Records drawn from a dataset:
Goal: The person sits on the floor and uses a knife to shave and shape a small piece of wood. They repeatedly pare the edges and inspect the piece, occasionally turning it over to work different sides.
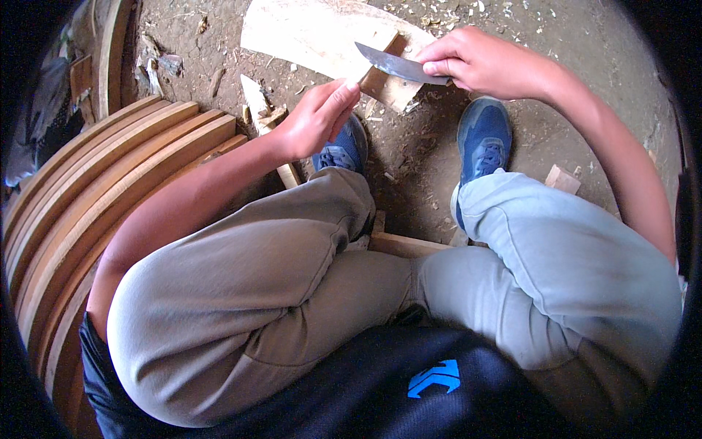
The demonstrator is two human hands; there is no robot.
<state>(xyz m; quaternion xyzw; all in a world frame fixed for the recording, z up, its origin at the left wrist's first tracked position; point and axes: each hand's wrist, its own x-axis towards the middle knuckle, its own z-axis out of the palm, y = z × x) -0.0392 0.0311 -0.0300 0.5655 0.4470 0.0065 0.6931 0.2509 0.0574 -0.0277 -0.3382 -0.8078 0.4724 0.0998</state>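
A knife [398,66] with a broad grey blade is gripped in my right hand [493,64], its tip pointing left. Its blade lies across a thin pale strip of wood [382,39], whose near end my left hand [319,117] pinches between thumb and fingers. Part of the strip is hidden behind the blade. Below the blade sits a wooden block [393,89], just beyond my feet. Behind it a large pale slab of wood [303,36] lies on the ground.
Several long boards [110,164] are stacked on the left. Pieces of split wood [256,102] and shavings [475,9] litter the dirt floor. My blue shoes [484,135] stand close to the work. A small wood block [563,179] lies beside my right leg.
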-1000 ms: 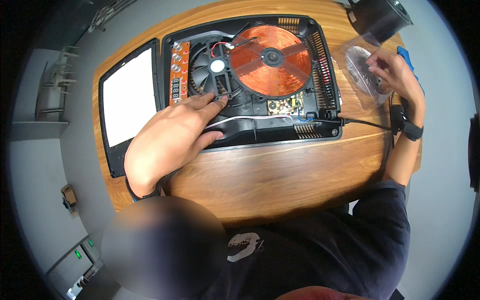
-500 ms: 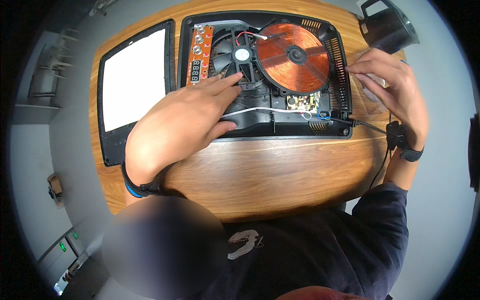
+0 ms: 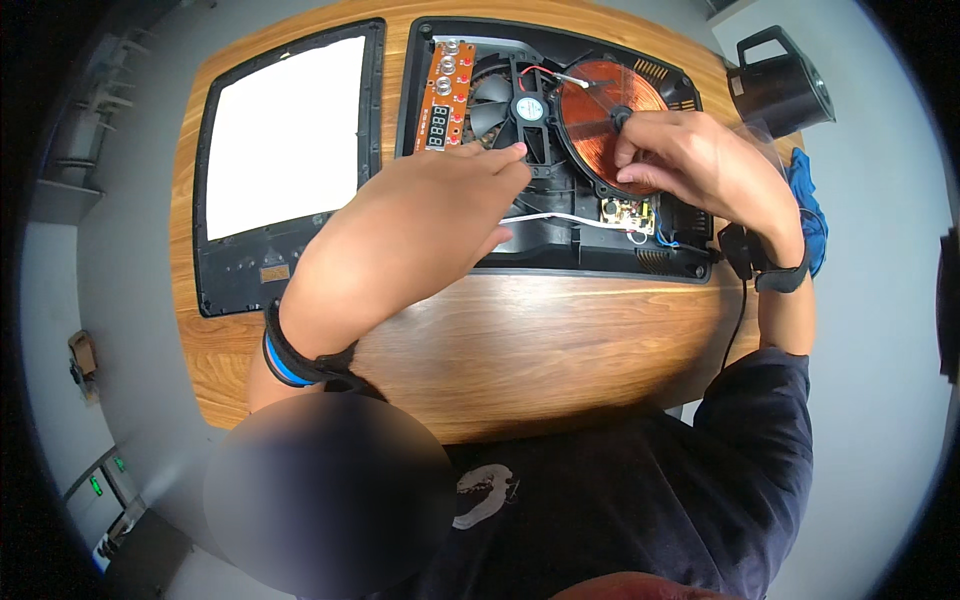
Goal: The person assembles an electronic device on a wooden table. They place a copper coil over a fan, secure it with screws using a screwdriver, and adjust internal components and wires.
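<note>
An induction cooker base [image 3: 560,262] lies opened up on the table, its inner parts exposed. My left hand [image 3: 410,220] rests over its front left part, fingers stretched out, the tips by the black fan [image 3: 490,108]. Over the round copper coil [image 3: 585,120] is my right hand [image 3: 710,165], thumb and fingers drawn together in a pinch. A clear plastic film [image 3: 765,142], hard to make out, seems to be in its grip and shows around the hand. The orange control board [image 3: 440,115] sits left of the fan, and a small circuit board [image 3: 625,214] is below the coil.
Left of the base lies the cooker's black-framed top panel [image 3: 285,140] with a white sheet. A black jug [image 3: 780,85] stands at the back right. A blue cloth [image 3: 808,215] and a black cable [image 3: 742,320] are near my right wrist. The wooden table [image 3: 520,340] extends toward me.
My right hand has moved left from beside the base to over the coil, with the clear film. My left hand stays by the fan. The whole view has shifted slightly; the blue cloth now shows.
</note>
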Tool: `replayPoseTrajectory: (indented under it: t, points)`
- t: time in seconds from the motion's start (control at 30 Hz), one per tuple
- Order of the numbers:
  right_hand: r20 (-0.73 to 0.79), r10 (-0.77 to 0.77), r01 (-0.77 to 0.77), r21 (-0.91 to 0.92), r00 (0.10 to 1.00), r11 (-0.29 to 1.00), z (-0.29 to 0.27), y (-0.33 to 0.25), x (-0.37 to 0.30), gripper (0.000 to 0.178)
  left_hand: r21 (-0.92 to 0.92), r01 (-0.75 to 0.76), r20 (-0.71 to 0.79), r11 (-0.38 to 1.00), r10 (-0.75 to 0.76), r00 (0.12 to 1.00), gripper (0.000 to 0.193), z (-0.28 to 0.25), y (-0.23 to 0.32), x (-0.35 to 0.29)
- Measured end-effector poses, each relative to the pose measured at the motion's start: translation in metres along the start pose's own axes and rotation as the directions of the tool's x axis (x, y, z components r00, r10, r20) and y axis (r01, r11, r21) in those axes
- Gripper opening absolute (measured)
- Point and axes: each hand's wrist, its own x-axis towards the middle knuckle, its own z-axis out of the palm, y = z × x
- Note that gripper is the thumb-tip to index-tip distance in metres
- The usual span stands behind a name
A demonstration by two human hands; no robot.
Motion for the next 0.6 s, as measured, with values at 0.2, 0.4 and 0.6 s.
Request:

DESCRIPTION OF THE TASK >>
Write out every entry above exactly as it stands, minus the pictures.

RESPONSE >>
Goal: The person sits on the floor and uses a knife to shave and shape a small piece of wood. They repeatedly pare the edges and inspect the piece, occasionally turning it over to work different sides.
The demonstrator is two human hands; there is no robot.
<state>(xyz m; quaternion xyzw; all in a world frame fixed for the recording, z up, its origin at the left wrist's first tracked position; point and axes: each hand's wrist, its own x-axis towards the middle knuckle, its own z-axis out of the palm, y = z × x) -0.0392 0.0311 -0.0300 0.5655 0.4470 0.0065 0.6931 0.2509 0.0574 -0.0277 -0.3382 -0.8078 0.4724 0.0998</state>
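A knife [398,66] with a broad grey blade is gripped in my right hand [493,64], its tip pointing left. Its blade lies across a thin pale strip of wood [382,39], whose near end my left hand [319,117] pinches between thumb and fingers. Part of the strip is hidden behind the blade. Below the blade sits a wooden block [393,89], just beyond my feet. Behind it a large pale slab of wood [303,36] lies on the ground.
Several long boards [110,164] are stacked on the left. Pieces of split wood [256,102] and shavings [475,9] litter the dirt floor. My blue shoes [484,135] stand close to the work. A small wood block [563,179] lies beside my right leg.
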-1000 ms: 
-500 ms: 
+0 ms: 
Goal: The person assembles an electronic device on a wooden table. They place a copper coil over a fan, secure it with screws using a screwdriver, and adjust internal components and wires.
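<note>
An induction cooker base [image 3: 560,262] lies opened up on the table, its inner parts exposed. My left hand [image 3: 410,220] rests over its front left part, fingers stretched out, the tips by the black fan [image 3: 490,108]. Over the round copper coil [image 3: 585,120] is my right hand [image 3: 710,165], thumb and fingers drawn together in a pinch. A clear plastic film [image 3: 765,142], hard to make out, seems to be in its grip and shows around the hand. The orange control board [image 3: 440,115] sits left of the fan, and a small circuit board [image 3: 625,214] is below the coil.
Left of the base lies the cooker's black-framed top panel [image 3: 285,140] with a white sheet. A black jug [image 3: 780,85] stands at the back right. A blue cloth [image 3: 808,215] and a black cable [image 3: 742,320] are near my right wrist. The wooden table [image 3: 520,340] extends toward me.
My right hand has moved left from beside the base to over the coil, with the clear film. My left hand stays by the fan. The whole view has shifted slightly; the blue cloth now shows.
</note>
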Tool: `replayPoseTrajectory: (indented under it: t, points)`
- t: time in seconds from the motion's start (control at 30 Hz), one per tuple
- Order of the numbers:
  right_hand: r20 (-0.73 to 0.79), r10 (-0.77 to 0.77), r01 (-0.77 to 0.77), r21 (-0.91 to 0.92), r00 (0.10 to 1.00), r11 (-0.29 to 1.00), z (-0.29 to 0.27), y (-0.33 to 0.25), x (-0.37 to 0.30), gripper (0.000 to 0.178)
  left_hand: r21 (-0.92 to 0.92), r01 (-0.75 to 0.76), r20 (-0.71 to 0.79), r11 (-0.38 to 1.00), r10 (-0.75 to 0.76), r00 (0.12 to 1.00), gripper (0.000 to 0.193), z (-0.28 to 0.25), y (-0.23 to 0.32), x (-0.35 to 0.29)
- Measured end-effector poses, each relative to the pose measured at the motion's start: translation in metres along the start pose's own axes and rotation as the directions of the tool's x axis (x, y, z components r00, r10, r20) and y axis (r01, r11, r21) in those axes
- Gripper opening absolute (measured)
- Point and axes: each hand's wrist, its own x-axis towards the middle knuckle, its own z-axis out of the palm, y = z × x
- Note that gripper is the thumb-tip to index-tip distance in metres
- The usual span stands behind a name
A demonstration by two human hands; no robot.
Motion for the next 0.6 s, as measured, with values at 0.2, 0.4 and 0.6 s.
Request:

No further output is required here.